Nothing in the data is to be left out; copy it exactly.

Data extracted from a collection:
>>>

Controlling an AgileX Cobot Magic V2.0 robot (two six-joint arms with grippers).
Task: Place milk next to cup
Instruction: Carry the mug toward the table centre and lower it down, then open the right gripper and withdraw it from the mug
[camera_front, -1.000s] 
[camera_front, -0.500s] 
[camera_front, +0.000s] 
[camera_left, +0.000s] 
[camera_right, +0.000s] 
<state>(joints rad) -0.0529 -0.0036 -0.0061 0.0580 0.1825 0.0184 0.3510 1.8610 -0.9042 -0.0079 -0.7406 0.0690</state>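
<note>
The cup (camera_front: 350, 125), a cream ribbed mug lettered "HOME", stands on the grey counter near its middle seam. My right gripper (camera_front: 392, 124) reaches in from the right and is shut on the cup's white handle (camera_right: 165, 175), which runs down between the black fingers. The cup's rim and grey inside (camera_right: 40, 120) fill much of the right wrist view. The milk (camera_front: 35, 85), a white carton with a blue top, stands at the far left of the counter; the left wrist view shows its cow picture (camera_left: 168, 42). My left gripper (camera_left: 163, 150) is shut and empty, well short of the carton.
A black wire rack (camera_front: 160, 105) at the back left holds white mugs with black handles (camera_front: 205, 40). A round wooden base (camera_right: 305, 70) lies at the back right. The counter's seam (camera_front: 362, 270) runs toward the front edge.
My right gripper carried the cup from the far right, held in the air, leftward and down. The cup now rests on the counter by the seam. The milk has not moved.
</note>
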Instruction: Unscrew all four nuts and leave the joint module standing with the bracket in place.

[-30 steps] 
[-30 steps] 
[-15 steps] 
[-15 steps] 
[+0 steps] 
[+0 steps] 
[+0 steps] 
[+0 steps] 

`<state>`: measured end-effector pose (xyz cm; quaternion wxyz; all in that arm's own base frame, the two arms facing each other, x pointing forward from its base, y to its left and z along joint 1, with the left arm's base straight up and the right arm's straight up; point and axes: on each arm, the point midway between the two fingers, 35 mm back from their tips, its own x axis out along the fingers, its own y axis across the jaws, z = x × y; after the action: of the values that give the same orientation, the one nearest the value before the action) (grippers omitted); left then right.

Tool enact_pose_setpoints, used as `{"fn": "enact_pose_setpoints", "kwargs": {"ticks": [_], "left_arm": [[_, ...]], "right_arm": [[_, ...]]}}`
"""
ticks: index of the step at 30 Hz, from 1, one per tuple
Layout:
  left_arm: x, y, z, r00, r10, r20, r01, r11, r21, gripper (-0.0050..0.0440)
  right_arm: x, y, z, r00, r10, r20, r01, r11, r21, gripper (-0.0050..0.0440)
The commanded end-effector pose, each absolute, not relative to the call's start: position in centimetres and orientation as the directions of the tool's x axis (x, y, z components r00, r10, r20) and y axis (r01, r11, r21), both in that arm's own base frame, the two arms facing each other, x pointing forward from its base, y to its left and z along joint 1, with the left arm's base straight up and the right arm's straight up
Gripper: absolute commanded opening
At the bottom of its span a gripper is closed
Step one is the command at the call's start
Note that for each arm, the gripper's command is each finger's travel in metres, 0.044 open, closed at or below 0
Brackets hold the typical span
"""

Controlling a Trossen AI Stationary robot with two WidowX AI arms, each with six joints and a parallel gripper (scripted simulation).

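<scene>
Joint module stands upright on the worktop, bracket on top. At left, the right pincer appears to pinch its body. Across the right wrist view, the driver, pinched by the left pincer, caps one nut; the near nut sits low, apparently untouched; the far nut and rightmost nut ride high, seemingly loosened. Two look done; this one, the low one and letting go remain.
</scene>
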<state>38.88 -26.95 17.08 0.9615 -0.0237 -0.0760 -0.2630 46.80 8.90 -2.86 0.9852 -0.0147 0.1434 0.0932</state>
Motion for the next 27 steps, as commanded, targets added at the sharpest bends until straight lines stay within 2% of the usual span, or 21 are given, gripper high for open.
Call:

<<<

Expected output:
Controlling an AgileX Cobot Magic V2.0 robot (two six-joint arms with grippers).
Task: Place milk next to cup
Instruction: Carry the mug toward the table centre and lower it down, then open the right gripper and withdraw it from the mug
[camera_front, -1.000s] 
[camera_front, -0.500s] 
[camera_front, +0.000s] 
[camera_left, +0.000s] 
[camera_right, +0.000s] 
<state>(joints rad) -0.0529 -0.0036 -0.0061 0.0580 0.1825 0.0184 0.3510 1.8610 -0.9042 -0.0079 -0.7406 0.0690</state>
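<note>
The cup (camera_front: 350, 125), a cream ribbed mug lettered "HOME", stands on the grey counter near its middle seam. My right gripper (camera_front: 392, 124) reaches in from the right and is shut on the cup's white handle (camera_right: 165, 175), which runs down between the black fingers. The cup's rim and grey inside (camera_right: 40, 120) fill much of the right wrist view. The milk (camera_front: 35, 85), a white carton with a blue top, stands at the far left of the counter; the left wrist view shows its cow picture (camera_left: 168, 42). My left gripper (camera_left: 163, 150) is shut and empty, well short of the carton.
A black wire rack (camera_front: 160, 105) at the back left holds white mugs with black handles (camera_front: 205, 40). A round wooden base (camera_right: 305, 70) lies at the back right. The counter's seam (camera_front: 362, 270) runs toward the front edge.
My right gripper carried the cup from the far right, held in the air, leftward and down. The cup now rests on the counter by the seam. The milk has not moved.
</note>
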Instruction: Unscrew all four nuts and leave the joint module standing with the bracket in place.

[-30 steps] 
[-30 steps] 
[-15 steps] 
[-15 steps] 
[+0 steps] 
[+0 steps] 
[+0 steps] 
[+0 steps] 

`<state>`: measured end-effector pose (xyz cm; quaternion wxyz; all in that arm's own base frame, the two arms facing each other, x pointing forward from its base, y to its left and z along joint 1, with the left arm's base straight up and the right arm's straight up; point and axes: on each arm, the point midway between the two fingers, 35 mm back from their tips, its own x axis out along the fingers, its own y axis across the jaws, z = x × y; after the action: of the values that give the same orientation, the one nearest the value before the action) (grippers omitted); left then right.

Tool enact_pose_setpoints, used as `{"fn": "enact_pose_setpoints", "kwargs": {"ticks": [_], "left_arm": [[_, ...]], "right_arm": [[_, ...]]}}`
"""
ticks: index of the step at 30 Hz, from 1, one per tuple
Layout:
  left_arm: x, y, z, r00, r10, r20, r01, r11, r21, gripper (-0.0050..0.0440)
  right_arm: x, y, z, r00, r10, r20, r01, r11, r21, gripper (-0.0050..0.0440)
The commanded end-effector pose, each absolute, not relative to the call's start: position in centimetres and orientation as the directions of the tool's x axis (x, y, z components r00, r10, r20) and y axis (r01, r11, r21), both in that arm's own base frame, the two arms facing each other, x pointing forward from its base, y to its left and z along joint 1, with the left arm's base straight up and the right arm's straight up
Gripper: absolute commanded opening
At the bottom of its span a gripper is closed
Step one is the command at the call's start
Note that for each arm, the gripper's command is each finger's travel in metres, 0.044 open, closed at or below 0
Brackets hold the typical span
"""

Controlling a Trossen AI Stationary robot with two WidowX AI arms, each with six joints and a parallel gripper (scripted simulation).

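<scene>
Joint module stands upright on the worktop, bracket on top. At left, the right pincer appears to pinch its body. Across the right wrist view, the driver, pinched by the left pincer, caps one nut; the near nut sits low, apparently untouched; the far nut and rightmost nut ride high, seemingly loosened. Two look done; this one, the low one and letting go remain.
</scene>
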<state>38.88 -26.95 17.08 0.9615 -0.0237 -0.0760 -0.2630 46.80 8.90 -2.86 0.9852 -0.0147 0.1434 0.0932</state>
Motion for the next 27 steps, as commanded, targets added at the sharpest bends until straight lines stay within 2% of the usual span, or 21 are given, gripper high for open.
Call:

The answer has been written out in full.